=== COLLECTED MATERIAL ===

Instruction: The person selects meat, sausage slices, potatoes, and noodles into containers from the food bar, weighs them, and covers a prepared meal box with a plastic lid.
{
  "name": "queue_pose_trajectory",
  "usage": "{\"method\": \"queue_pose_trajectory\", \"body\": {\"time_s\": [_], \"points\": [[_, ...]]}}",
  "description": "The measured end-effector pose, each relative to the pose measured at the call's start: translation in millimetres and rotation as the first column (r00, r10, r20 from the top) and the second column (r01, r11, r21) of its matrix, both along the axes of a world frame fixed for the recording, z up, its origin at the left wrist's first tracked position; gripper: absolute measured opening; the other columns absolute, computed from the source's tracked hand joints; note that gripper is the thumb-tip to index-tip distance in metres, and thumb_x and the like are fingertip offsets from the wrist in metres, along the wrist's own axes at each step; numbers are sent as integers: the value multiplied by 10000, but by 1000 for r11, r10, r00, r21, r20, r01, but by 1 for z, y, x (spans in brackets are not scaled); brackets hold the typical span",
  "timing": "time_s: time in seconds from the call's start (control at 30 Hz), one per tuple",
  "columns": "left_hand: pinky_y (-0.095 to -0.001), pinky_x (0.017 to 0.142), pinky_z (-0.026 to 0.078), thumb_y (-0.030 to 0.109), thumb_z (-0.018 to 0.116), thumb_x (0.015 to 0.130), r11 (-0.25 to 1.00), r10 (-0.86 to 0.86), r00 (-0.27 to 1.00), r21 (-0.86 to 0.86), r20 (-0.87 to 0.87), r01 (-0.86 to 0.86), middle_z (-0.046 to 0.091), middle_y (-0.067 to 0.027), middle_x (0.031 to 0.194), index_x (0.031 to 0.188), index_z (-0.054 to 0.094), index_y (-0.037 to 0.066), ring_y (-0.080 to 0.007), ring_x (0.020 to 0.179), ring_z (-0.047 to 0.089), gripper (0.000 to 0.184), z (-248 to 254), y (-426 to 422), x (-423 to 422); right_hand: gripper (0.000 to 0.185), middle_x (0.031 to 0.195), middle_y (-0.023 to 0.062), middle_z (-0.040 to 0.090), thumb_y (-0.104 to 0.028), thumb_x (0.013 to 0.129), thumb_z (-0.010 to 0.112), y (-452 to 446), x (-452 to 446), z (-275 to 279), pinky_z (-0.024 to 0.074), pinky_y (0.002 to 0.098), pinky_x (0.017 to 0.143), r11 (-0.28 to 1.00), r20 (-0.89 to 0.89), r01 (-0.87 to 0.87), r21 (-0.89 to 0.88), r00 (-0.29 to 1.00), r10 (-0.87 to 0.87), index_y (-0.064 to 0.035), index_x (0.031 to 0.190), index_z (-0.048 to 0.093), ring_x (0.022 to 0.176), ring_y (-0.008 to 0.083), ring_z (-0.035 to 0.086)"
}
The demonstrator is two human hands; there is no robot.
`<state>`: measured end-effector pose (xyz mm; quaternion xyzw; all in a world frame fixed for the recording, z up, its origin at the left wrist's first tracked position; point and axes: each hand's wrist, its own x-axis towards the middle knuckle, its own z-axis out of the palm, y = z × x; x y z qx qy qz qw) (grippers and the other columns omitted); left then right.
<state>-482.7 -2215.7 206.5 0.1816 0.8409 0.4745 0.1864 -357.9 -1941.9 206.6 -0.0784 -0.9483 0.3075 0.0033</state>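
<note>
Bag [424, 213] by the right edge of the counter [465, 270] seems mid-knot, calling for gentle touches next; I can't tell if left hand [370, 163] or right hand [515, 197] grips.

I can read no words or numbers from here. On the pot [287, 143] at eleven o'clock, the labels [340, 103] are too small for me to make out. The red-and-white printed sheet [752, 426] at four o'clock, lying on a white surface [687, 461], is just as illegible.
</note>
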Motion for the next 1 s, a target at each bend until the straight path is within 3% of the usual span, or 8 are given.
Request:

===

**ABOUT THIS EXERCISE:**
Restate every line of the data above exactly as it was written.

**PROBLEM SOLUTION:**
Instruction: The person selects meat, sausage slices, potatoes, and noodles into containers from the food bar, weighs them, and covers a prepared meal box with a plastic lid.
{
  "name": "queue_pose_trajectory",
  "usage": "{\"method\": \"queue_pose_trajectory\", \"body\": {\"time_s\": [_], \"points\": [[_, ...]]}}",
  "description": "The measured end-effector pose, each relative to the pose measured at the call's start: translation in millimetres and rotation as the first column (r00, r10, r20 from the top) and the second column (r01, r11, r21) of its matrix, both along the axes of a world frame fixed for the recording, z up, its origin at the left wrist's first tracked position; gripper: absolute measured opening; the other columns absolute, computed from the source's tracked hand joints; note that gripper is the thumb-tip to index-tip distance in metres, and thumb_x and the like are fingertip offsets from the wrist in metres, along the wrist's own axes at each step; numbers are sent as integers: the value multiplied by 10000, but by 1000 for r11, r10, r00, r21, r20, r01, but by 1 for z, y, x (spans in brackets are not scaled); brackets hold the typical span",
  "timing": "time_s: time in seconds from the call's start (control at 30 Hz), one per tuple",
  "columns": "left_hand: pinky_y (-0.095 to -0.001), pinky_x (0.017 to 0.142), pinky_z (-0.026 to 0.078), thumb_y (-0.030 to 0.109), thumb_z (-0.018 to 0.116), thumb_x (0.015 to 0.130), r11 (-0.25 to 1.00), r10 (-0.86 to 0.86), r00 (-0.27 to 1.00), r21 (-0.86 to 0.86), r20 (-0.87 to 0.87), r01 (-0.86 to 0.86), middle_z (-0.046 to 0.091), middle_y (-0.067 to 0.027), middle_x (0.031 to 0.194), index_x (0.031 to 0.188), index_z (-0.054 to 0.094), index_y (-0.037 to 0.066), ring_y (-0.080 to 0.007), ring_x (0.020 to 0.179), ring_z (-0.047 to 0.089), gripper (0.000 to 0.184), z (-248 to 254), y (-426 to 422), x (-423 to 422); right_hand: gripper (0.000 to 0.185), middle_x (0.031 to 0.195), middle_y (-0.023 to 0.062), middle_z (-0.040 to 0.090), thumb_y (-0.104 to 0.028), thumb_x (0.013 to 0.129), thumb_z (-0.010 to 0.112), y (-452 to 446), x (-452 to 446), z (-275 to 279), pinky_z (-0.024 to 0.074), pinky_y (0.002 to 0.098), pinky_x (0.017 to 0.143), r11 (-0.28 to 1.00), r20 (-0.89 to 0.89), r01 (-0.87 to 0.87), r21 (-0.89 to 0.88), r00 (-0.29 to 1.00), r10 (-0.87 to 0.87), index_y (-0.064 to 0.035), index_x (0.031 to 0.190), index_z (-0.048 to 0.093), ring_x (0.022 to 0.176), ring_y (-0.008 to 0.083), ring_z (-0.035 to 0.086)"
}
The demonstrator is two human hands; there is no robot.
`<state>`: measured end-effector pose (xyz mm; quaternion xyzw; all in a world frame fixed for the recording, z up, its origin at the left wrist's first tracked position; point and axes: each hand's wrist, its own x-axis towards the middle knuckle, its own z-axis out of the palm, y = z × x; x y z qx qy qz qw) (grippers and the other columns omitted); left then right.
<state>-482.7 -2215.7 206.5 0.1816 0.8409 0.4745 0.1864 -357.9 -1941.9 206.6 -0.0784 -0.9483 0.3075 0.0033</state>
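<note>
Bag [424, 213] by the right edge of the counter [465, 270] seems mid-knot, calling for gentle touches next; I can't tell if left hand [370, 163] or right hand [515, 197] grips.

I can read no words or numbers from here. On the pot [287, 143] at eleven o'clock, the labels [340, 103] are too small for me to make out. The red-and-white printed sheet [752, 426] at four o'clock, lying on a white surface [687, 461], is just as illegible.
</note>
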Motion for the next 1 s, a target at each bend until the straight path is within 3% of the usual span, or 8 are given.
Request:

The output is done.